EXERCISE DIRECTIONS: Going through the data below, tally every line where the string "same" occurs, then give only the tally.

AVAILABLE DATA:
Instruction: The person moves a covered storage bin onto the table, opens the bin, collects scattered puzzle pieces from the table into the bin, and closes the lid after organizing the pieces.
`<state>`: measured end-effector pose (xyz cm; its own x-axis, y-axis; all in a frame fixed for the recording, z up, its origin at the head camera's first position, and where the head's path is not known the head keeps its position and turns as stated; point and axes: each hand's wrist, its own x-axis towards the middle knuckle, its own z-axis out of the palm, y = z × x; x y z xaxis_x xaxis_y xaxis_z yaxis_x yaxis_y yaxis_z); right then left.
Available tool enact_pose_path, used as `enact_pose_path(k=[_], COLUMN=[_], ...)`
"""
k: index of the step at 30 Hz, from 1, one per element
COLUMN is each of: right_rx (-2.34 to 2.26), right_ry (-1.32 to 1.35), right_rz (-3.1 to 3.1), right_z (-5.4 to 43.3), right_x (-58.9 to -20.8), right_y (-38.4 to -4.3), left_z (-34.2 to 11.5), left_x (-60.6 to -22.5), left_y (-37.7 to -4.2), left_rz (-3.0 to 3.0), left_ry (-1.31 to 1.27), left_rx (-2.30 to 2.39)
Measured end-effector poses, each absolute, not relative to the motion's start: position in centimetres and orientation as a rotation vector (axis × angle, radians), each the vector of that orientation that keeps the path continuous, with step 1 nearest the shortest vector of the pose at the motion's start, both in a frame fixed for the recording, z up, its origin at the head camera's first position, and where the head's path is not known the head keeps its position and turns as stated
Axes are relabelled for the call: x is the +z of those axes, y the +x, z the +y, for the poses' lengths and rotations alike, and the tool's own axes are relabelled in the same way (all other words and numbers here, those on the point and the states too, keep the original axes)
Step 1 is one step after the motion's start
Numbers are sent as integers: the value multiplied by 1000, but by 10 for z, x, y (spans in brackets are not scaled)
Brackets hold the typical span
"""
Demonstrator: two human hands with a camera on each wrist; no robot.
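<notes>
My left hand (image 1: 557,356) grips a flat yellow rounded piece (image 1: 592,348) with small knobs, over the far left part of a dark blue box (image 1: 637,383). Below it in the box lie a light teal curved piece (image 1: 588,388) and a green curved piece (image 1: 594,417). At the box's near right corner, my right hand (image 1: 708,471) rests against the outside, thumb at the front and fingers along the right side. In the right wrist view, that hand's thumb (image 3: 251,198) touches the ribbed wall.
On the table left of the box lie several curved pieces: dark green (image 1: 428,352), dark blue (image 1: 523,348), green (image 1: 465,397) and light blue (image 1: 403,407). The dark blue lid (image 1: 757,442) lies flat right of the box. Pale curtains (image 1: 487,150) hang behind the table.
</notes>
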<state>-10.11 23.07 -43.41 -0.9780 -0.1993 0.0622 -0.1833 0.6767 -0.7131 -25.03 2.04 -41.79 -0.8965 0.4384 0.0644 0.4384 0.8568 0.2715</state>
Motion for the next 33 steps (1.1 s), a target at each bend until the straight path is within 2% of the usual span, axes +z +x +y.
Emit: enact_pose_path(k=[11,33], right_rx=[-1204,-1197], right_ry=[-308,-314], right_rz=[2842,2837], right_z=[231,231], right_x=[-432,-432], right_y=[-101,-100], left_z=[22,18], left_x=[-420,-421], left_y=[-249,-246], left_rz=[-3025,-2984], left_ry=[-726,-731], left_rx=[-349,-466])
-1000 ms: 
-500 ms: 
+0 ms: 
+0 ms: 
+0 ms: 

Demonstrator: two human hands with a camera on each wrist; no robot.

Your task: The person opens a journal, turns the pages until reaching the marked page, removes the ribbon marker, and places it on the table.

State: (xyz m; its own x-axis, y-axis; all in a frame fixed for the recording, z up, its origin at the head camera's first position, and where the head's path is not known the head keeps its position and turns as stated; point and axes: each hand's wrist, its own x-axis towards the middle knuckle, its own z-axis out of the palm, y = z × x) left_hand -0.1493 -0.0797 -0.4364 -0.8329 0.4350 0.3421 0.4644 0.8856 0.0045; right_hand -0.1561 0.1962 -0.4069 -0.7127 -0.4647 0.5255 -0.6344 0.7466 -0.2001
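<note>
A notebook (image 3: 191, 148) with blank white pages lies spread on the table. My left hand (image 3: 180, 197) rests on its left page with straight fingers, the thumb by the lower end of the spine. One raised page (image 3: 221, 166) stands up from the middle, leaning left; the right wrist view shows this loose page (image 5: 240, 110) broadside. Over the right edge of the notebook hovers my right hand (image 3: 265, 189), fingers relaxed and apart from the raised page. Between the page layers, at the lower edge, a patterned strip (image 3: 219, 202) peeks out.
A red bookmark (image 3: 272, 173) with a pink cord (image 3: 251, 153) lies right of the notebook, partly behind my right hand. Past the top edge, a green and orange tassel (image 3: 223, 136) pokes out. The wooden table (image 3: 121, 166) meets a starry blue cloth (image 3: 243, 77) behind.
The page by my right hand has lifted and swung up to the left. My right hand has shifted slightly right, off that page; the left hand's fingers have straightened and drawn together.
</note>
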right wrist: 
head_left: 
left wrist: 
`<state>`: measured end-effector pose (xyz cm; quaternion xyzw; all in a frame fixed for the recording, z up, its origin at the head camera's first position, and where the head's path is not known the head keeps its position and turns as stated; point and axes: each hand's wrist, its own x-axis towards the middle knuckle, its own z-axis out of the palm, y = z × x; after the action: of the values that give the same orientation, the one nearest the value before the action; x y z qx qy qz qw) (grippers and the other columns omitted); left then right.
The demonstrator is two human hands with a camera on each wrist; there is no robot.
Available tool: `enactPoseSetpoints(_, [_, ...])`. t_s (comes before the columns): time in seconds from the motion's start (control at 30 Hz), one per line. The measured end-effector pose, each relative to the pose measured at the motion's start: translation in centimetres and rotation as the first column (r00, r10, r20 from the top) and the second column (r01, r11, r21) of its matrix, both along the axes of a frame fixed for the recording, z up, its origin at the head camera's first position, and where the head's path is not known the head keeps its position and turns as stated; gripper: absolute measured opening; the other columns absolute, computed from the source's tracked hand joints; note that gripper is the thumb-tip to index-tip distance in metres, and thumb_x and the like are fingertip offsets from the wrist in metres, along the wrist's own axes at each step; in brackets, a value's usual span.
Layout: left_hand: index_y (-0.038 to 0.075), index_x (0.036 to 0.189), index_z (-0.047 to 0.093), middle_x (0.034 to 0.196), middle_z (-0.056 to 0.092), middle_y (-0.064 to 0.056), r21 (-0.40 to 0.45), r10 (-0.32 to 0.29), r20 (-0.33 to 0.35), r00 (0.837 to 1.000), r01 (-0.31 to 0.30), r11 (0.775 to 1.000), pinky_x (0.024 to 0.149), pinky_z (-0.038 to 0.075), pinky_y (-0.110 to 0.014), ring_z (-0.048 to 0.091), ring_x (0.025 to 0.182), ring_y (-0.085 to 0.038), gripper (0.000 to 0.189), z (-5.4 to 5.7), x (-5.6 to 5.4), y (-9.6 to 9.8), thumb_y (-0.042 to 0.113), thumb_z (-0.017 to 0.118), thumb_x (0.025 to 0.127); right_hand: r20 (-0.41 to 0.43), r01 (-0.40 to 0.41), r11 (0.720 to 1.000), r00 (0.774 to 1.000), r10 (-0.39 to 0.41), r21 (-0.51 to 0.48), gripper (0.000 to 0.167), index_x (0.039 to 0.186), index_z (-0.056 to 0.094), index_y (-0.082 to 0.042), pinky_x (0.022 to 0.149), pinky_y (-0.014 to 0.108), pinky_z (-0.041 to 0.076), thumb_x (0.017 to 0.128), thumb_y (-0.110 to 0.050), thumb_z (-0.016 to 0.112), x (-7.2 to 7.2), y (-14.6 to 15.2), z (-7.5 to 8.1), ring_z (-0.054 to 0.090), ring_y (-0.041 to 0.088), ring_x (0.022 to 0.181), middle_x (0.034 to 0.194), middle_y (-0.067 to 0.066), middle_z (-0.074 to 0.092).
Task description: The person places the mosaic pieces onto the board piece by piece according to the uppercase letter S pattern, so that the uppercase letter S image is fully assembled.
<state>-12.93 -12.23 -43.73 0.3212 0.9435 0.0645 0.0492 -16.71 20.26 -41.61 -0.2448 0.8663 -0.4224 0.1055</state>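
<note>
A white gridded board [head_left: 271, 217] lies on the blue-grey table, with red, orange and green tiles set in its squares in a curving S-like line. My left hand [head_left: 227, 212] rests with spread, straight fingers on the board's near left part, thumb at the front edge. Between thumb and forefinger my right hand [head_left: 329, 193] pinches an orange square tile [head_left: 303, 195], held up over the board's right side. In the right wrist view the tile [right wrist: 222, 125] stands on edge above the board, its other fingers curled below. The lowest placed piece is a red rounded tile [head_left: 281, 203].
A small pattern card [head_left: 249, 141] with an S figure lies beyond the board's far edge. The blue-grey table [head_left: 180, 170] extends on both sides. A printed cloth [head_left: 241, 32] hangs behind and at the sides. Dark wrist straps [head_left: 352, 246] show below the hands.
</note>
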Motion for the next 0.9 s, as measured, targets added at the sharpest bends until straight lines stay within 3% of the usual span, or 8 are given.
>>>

SOLUTION FOR THIS PROBLEM: 2